The hippocampus is critical for the encoding and retrieval of episodic memories. During ongoing experience, the hippocampus exhibits activity patterns related to the current spatiotemporal context. How hippocampal firing patterns relate to the representation of mental maps important for behavioral and cognitive processes is still an open question. Here a series of experiments aimed to test how the hippocampus represents the spatiotemporal context of ongoing experience.
Extracellular recordings from the dorsal CA1 region of the hippocampus were collected from rats engaged in a blocked serial reversal object-association task. Behaviorally, rats did not utilize the temporal segregation between task blocks as a way to correctly match object valence and rather treated each block of trials as separate episodes.
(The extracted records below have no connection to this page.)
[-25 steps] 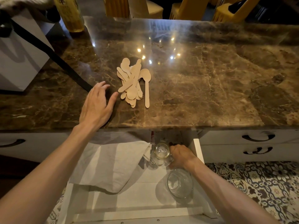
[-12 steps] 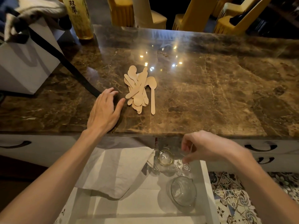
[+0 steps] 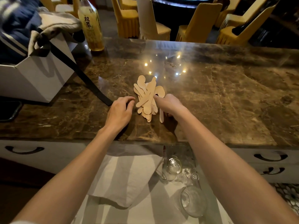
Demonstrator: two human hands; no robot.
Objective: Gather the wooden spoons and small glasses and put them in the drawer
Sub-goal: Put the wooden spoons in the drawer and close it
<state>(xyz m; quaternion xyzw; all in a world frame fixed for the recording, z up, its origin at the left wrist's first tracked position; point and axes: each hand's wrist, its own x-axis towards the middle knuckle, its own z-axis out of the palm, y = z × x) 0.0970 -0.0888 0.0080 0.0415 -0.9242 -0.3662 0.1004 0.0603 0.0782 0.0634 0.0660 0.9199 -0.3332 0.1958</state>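
Both hands flank the wooden spoons point(image 3: 148, 98) heaped on the marble counter point(image 3: 226, 97) — left hand point(image 3: 120, 111) loosely curled, empty; right hand point(image 3: 169, 104) touching the pile, grip unclear. Small glasses point(image 3: 174, 167) sit in the open drawer point(image 3: 161, 207) below — white gift bag point(image 3: 37, 75) and bottle point(image 3: 91, 25) stand nearby.

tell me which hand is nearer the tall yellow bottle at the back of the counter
Left. The left hand lies left of the wooden spoons, on the side of the bottle; the right hand is at the pile's right edge, farther away.

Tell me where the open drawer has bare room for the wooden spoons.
Free: the drawer floor between the folded cloth and the big glass jar. Crowded: the back right corner, packed with small glasses.
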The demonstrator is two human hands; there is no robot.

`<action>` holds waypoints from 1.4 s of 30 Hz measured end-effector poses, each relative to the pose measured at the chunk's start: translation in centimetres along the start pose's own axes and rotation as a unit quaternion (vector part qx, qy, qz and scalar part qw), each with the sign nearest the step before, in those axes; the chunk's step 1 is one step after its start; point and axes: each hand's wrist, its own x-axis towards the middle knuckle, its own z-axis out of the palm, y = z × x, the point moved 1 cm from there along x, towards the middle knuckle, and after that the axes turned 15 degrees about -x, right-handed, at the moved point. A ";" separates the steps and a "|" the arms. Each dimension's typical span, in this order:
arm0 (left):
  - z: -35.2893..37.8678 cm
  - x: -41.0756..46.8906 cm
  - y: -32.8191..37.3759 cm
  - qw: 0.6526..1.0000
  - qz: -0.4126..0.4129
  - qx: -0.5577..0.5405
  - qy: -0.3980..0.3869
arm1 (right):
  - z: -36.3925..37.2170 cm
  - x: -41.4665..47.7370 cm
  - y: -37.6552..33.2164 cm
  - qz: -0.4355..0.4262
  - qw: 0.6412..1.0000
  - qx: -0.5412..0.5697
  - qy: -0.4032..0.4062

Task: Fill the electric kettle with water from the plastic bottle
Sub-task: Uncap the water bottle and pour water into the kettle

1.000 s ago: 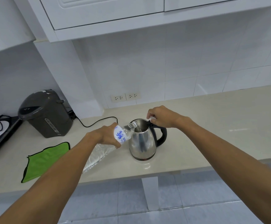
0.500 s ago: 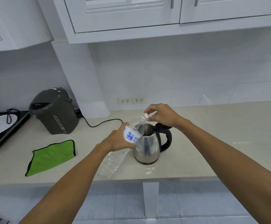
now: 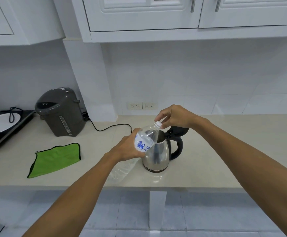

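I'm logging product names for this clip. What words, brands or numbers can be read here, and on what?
"SIN" over "W", blue, beside a blue lion-like logo: plastic bottle label, the rest cut off by its curve.
Kettle base band: print too small to read.
Grey water boiler front panel: marks too blurred to read.

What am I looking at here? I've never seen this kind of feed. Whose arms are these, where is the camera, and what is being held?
No machine here: a person wears one camera on the head, looking down at both bare hands. The left hand grips a clear plastic bottle, tilted with its neck over the open steel kettle. The right hand pinches the white cap at the bottle's mouth. The kettle stands on a pale counter, along with a green cloth and a grey hot-water dispenser to the left.
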 end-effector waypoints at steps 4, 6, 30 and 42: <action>0.1 -0.3 0.1 1.000 0.005 0.004 0.002 | 0.2 -0.1 -0.5 0.029 0.999 -0.018 -0.019; 0.2 -0.3 0.4 1.000 0.009 0.002 0.005 | 0.6 0.0 -0.9 0.047 0.997 -0.063 -0.019; -0.1 -1.7 0.7 1.000 0.002 -0.002 0.019 | 1.6 0.7 -3.2 0.041 0.979 -0.193 -0.047; 3.0 -2.5 -0.1 0.997 0.010 0.077 0.022 | 4.7 -0.5 -2.7 0.259 0.957 -0.056 -0.120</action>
This lack of an alternating context was further uncovered in the neural coding of the rat’s hippocampal firing patterns. Furthermore, gradual drift in the hippocampal ensemble representation of experience was discovered, correlating with the temporal duration of the task and not the blocked organization of the behavioral paradigm.
In the next two experiments, extracellular recordings from dorsal CA1 were collected from rats traversing a linear track environment, with different environmental manipulations. During variable starting location recording sessions, it was found that positional coding by the hippocampal population was relative to starting location and that place field allocation was biased towards the reference frame at the start of the journey, demonstrating that hippocampal place fields are not uniformly distributed and express compressed activity patterns referenced to the beginning point of trajectories. During blocked manipulation of lighting condition, individual units showed preference to specific lighting conditions and the hippocampal population rapidly remapped between lights ‘ON’ and lights ‘OFF’ blocks of trials, suggesting that hippocampal maps of space are not solely governed by internal dynamics and that alterations in sensory input can modify hippocampal motifs of ongoing experience.
Overall, the findings of the three experiments further our understanding of how the hippocampus represents ongoing experience, highlighting the role of temporal drift as well as demonstrating how both external and internal stimuli and frames of reference coalesce into a comprehensive cognitive map of experience.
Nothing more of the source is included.